その男性は、父が小学生の頃、うちの隣に引っ越して来て、同い年だったので学校でも同じ学年だったが、極端に社交性の低いところがあり、隣に住んでいながら正直あまり仲良くはなれなかった、といつも言っていた。

しかし私や母からすると、とても誠実そうで、草木の世話が上手く子供好きで、私が小さかった頃は、けっこう可愛がってもらった記憶がある。

(大人になると、道で出会ってもなかなか挨拶をしてくれない感じではあったが😅)

その男性、聞くところによると大学は農学部へ進まれていたようで、庭ではキウイやアボカドなど、いろんな植物を育てられていた。

中でも、大きな桜の木が2本あり、春先にはいつも満開の桜を咲かせていた。

引っ越しの挨拶に来られた時、もうこの家は売ろうと考えているとの事だった。

父は、さほど仲良くなかったとは言え、ずっと隣に住んでいたかつての同級生の急な病と引っ越しの知らせには、さすがにかなりのショックを受けていたようだった。

あれから3ヶ月ほどが経ち、業者が来てお隣の家の中の家財道具等を2日かけて運び出して行っていた。

その約1週間後、お隣が土地を売った業者の方が来られ、数日後には家を解体するので、工事の間騒音などご迷惑をおかけします、と挨拶に来られた。

両親が出てしばらく話し込んでいたが、戻って来て話を聞くと、その立派な桜の木も2本とも抜いて更地にした状態で売りに出し、注文住宅を建てる予定だと言う。

さすがに桜の木を抜いてしまうのは残念だと両親も私も思ったが、どうすることもできない。

結果的に、今週の火・水曜に垣根が取り払われ、桜の木もあっけなく切られてしまった。
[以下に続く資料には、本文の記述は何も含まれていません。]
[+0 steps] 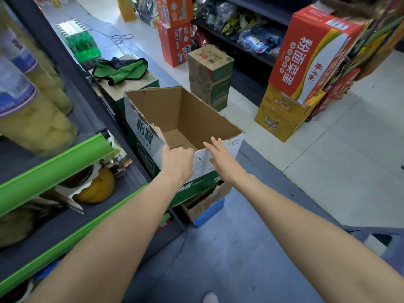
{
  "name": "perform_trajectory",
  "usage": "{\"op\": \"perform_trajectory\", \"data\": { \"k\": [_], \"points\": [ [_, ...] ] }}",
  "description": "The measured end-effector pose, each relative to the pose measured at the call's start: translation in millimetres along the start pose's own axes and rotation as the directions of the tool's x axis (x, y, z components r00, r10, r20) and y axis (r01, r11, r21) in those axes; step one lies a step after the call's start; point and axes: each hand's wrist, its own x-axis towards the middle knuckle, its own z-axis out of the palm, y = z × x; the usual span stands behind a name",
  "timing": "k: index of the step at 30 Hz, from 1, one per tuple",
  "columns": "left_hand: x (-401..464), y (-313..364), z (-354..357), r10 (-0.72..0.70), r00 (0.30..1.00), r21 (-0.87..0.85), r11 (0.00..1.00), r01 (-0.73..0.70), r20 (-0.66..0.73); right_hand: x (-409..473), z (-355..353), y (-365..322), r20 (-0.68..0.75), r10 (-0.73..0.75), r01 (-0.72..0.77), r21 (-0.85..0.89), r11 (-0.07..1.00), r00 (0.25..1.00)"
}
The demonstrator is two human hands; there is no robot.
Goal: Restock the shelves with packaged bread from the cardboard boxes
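An open white-and-green cardboard box (pixel 188 119) stands in the aisle beside the shelf, on top of a smaller brown-and-blue box (pixel 207 206). Its inside shows only bare cardboard; no bread is visible. My left hand (pixel 177 162) grips the box's near rim, fingers curled over the edge. My right hand (pixel 220 158) lies with straight fingers against the near wall at the right corner. The shelf unit (pixel 54 169) with green price rails is on the left.
Jars of preserved fruit (pixel 37 125) fill the left shelves. Closed cartons stand behind: one with a green cloth (pixel 122 71), a brown-green one (pixel 209 77), red and yellow stacks (pixel 306 62) to the right. White tiled floor lies open at right.
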Motion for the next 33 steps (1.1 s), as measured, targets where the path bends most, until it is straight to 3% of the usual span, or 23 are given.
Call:
{"op": "perform_trajectory", "data": {
  "k": [6, 8, 12, 19, 29, 33],
  "points": [
    [2, 7, 17, 0.018, 1.000, -0.039, 0.999, -0.017, 0.011, -2, 8, 6, -0.034, 0.143, -0.143, 0.005, 0.990, 0.989],
    [3, 10, 25, 0.033, 0.999, -0.027, 0.999, -0.033, 0.026, -6, 14, 5, -0.030, 0.162, -0.159, 0.079, 0.984, 0.986],
    [8, 19, 38, 0.096, 0.994, -0.049, 0.994, -0.094, 0.051, -12, 27, 15, 0.129, 0.227, -0.239, 0.087, 0.967, 0.965],
    [14, 40, 50, 0.158, 0.987, -0.196, 0.969, -0.150, 0.030, -29, 33, 48, 0.247, 0.281, -0.321, 0.138, 0.937, 0.927],
    [18, 51, 43, 0.087, 0.995, -0.077, 0.993, -0.090, -0.044, -32, 21, 43, 0.215, 0.263, -0.306, 0.197, 0.932, 0.941],
    [5, 70, 32, 0.071, 0.991, -0.070, 0.994, -0.079, -0.117, -60, -2, 42, 0.126, 0.262, -0.287, 0.269, 0.920, 0.957]
  ]
}}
。

この桜は、父が生まれた時にはもうあったというので、かなりの樹齢だと思う。

何も知らない桜は、今にも咲く準備を始めていた時に、突然切られてしまったのだと思うと、とても胸が痛い。。

結果的に切られてしまうにしても、最後の花を咲かせてやるまで待つことはできなかったものか?

業者の都合上、これ以上スケジュールを延ばすことはきっとできなかったのだとは思う。

人間の都合で簡単に切られてしまう木の運命が、なんだかやるせない。

きっとお隣も今頃、遠くから桜のことを想い、胸を痛めているのではないだろうか。

そんな事を考え、今週は少し悶々とした気持ちで過ごした。。